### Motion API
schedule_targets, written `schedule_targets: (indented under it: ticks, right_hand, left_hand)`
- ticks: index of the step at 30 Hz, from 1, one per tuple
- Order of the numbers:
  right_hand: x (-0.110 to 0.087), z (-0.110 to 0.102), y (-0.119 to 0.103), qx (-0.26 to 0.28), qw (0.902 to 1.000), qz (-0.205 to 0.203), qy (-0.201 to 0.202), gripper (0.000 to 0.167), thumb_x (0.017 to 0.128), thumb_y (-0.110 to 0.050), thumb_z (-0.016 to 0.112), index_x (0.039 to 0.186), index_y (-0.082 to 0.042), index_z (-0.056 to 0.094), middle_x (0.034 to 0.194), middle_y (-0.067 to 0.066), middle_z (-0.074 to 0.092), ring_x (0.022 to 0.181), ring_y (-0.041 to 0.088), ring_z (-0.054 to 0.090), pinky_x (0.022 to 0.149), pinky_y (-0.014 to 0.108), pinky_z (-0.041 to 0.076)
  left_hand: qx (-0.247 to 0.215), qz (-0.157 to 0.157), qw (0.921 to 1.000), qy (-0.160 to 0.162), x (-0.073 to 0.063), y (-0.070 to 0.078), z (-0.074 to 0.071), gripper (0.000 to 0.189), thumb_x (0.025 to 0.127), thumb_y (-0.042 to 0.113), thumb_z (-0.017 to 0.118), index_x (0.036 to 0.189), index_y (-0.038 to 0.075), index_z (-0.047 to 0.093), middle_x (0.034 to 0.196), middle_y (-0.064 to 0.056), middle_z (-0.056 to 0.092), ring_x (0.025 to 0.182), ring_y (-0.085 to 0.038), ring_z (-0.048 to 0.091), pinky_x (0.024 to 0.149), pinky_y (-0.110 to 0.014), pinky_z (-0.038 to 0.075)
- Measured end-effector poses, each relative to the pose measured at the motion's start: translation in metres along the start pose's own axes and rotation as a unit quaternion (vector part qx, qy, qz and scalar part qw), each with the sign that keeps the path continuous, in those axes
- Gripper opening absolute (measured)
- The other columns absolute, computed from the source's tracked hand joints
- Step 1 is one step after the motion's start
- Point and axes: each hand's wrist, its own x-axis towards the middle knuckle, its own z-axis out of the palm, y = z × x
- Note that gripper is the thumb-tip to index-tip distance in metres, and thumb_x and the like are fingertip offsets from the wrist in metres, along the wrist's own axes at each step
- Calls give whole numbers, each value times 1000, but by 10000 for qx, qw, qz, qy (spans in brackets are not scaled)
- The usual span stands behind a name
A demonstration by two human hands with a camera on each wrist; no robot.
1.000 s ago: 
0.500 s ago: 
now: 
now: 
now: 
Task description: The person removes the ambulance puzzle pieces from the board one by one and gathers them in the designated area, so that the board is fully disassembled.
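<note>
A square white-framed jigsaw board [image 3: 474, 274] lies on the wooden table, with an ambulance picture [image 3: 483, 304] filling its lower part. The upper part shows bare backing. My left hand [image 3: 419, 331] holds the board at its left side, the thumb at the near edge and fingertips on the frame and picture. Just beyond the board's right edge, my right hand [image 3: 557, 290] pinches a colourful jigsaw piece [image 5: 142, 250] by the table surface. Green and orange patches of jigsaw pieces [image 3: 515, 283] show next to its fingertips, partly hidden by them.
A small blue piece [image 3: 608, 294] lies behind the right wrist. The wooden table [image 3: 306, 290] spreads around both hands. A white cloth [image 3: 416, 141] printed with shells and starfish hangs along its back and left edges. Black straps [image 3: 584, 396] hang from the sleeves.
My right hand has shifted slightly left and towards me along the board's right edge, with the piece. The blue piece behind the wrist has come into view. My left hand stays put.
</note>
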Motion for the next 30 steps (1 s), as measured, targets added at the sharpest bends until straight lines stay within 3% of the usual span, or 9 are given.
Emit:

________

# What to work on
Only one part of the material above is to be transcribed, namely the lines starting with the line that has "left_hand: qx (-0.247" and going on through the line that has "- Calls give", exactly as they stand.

# Result of this exercise
  left_hand: qx (-0.247 to 0.215), qz (-0.157 to 0.157), qw (0.921 to 1.000), qy (-0.160 to 0.162), x (-0.073 to 0.063), y (-0.070 to 0.078), z (-0.074 to 0.071), gripper (0.000 to 0.189), thumb_x (0.025 to 0.127), thumb_y (-0.042 to 0.113), thumb_z (-0.017 to 0.118), index_x (0.036 to 0.189), index_y (-0.038 to 0.075), index_z (-0.047 to 0.093), middle_x (0.034 to 0.196), middle_y (-0.064 to 0.056), middle_z (-0.056 to 0.092), ring_x (0.025 to 0.182), ring_y (-0.085 to 0.038), ring_z (-0.048 to 0.091), pinky_x (0.024 to 0.149), pinky_y (-0.110 to 0.014), pinky_z (-0.038 to 0.075)
- Measured end-effector poses, each relative to the pose measured at the motion's start: translation in metres along the start pose's own axes and rotation as a unit quaternion (vector part qx, qy, qz and scalar part qw), each with the sign that keeps the path continuous, in those axes
- Gripper opening absolute (measured)
- The other columns absolute, computed from the source's tracked hand joints
- Step 1 is one step after the motion's start
- Point and axes: each hand's wrist, its own x-axis towards the middle knuckle, its own z-axis out of the palm, y = z × x
- Note that gripper is the thumb-tip to index-tip distance in metres, and thumb_x and the like are fingertip offsets from the wrist in metres, along the wrist's own axes at each step
- Calls give whole numbers, each value times 1000, but by 10000 for qx, qw, qz, qy (spans in brackets are not scaled)

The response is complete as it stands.